Monitoring Protocol for Black and African Ancestry Patients

Monitoring should be more structured than the "take and see" approach common in supplement contexts.

Baseline labs before starting NMN/NR:

• CBC with differential (screens for subclinical hemolytic anemia)
• G6PD enzyme activity assay
• Comprehensive metabolic panel including creatinine and eGFR
• Uric acid
• Blood pressure measurement
• If available: NNMT or NAMPT pharmacogenomic panel (not yet standard of care)

Follow-up at 8 weeks:

• Repeat CBC (look for Hgb drop >1 g/dL)
• Repeat uric acid
• Repeat blood pressure if hypertensive at baseline
• Patient-reported outcomes: energy, sleep, gastrointestinal tolerance

Follow-up at 6 months:

• Repeat comprehensive metabolic panel
• Consider NAD+ whole-blood assay if available (reference range varies by lab, approximately 20 to 40 micromol/L in healthy adults)

Gaps in the Evidence and What Clinicians Should Tell Patients

Black patients asking about NMN or NR deserve honesty about what is and is not known. The honest summary: NAD+ precursors show plausible mechanisms for supporting metabolic health and reducing age-related NAD+ decline, a biological phenomenon that applies to all humans. The roughly 50% fall in tissue NAD+ between age 30 and 70 has been documented across tissue types in animal and human studies [14]. The safety data are reassuring in small, predominantly white trial populations.
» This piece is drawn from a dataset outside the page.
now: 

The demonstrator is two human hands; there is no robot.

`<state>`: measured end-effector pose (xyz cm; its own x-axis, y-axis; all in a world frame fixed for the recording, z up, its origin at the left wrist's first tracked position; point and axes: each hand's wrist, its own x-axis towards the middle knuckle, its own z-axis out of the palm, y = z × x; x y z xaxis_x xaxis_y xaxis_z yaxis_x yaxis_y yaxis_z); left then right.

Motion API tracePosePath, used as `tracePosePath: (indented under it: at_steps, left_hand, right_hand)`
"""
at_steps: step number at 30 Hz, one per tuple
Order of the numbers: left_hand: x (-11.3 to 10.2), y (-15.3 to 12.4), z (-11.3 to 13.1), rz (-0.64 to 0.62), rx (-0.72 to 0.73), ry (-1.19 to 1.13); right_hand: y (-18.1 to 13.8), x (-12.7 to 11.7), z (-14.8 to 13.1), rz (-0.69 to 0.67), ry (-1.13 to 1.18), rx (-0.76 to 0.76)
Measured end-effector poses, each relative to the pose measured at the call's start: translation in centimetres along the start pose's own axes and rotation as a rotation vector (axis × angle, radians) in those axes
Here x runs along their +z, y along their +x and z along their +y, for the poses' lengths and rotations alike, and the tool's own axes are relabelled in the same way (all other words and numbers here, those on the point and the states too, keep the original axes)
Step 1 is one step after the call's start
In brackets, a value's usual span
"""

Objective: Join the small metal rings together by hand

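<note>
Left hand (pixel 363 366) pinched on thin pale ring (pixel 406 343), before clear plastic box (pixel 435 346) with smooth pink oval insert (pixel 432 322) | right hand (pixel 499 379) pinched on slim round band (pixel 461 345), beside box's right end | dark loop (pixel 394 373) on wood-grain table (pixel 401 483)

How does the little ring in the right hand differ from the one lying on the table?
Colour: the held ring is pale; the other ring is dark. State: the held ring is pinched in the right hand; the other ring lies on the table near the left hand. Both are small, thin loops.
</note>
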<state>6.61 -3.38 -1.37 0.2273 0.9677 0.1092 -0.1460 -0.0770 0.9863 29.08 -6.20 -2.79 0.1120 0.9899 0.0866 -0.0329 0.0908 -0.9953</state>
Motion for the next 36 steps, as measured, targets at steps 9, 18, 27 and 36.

What is missing is any randomized trial that enrolled enough Black participants to assess whether G6PD A- carriers tolerate these doses equivalently, whether NNMT-high-activity variants reduce response, or whether blood pressure interactions are clinically meaningful at 250 to 500 mg/day. The Endocrine Society's 2023 statement on dietary supplements noted that "evidence for supplementation of NAD+ precursors remains insufficient to support population-wide recommendations," a position that applies with even greater force when ancestry-specific safety data are absent [15].

Clinicians should document this evidence gap in the chart, obtain G6PD status before initiating therapy in Black patients, and start at the lower end of the dose range.